**Task objective**
From the entries below, gather each line containing the word "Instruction".

**Task data**
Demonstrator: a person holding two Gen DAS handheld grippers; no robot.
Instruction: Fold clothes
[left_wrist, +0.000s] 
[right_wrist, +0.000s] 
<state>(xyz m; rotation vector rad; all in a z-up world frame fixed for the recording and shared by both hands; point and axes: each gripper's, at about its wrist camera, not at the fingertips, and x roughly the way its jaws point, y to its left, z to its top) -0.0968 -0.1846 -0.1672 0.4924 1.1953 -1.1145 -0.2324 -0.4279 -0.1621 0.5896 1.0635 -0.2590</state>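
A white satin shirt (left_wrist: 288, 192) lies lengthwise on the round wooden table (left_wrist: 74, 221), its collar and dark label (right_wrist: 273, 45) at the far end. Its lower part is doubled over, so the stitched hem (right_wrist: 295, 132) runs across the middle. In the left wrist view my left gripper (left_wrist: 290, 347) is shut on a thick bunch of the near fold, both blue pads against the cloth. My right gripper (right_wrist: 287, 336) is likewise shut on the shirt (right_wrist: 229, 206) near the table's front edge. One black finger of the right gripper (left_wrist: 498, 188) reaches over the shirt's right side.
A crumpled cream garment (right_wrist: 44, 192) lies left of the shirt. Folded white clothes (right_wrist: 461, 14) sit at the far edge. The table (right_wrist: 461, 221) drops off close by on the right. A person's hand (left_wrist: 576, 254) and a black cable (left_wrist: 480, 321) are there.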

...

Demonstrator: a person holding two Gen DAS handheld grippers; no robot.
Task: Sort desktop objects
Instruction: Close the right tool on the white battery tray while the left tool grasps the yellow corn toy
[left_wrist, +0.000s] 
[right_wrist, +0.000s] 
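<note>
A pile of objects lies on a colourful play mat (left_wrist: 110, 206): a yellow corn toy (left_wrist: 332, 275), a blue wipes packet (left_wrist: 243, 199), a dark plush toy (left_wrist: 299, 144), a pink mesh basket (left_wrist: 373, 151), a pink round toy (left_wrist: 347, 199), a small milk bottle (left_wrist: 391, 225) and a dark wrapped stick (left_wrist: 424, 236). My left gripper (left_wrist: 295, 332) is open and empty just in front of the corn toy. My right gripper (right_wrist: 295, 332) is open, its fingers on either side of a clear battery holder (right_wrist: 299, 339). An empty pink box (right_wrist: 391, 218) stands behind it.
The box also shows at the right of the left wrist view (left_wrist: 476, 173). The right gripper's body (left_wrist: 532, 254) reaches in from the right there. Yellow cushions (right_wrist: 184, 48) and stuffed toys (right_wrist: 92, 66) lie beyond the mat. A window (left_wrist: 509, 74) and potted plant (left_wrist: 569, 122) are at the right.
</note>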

**Exercise output**
Instruction: Fold clothes
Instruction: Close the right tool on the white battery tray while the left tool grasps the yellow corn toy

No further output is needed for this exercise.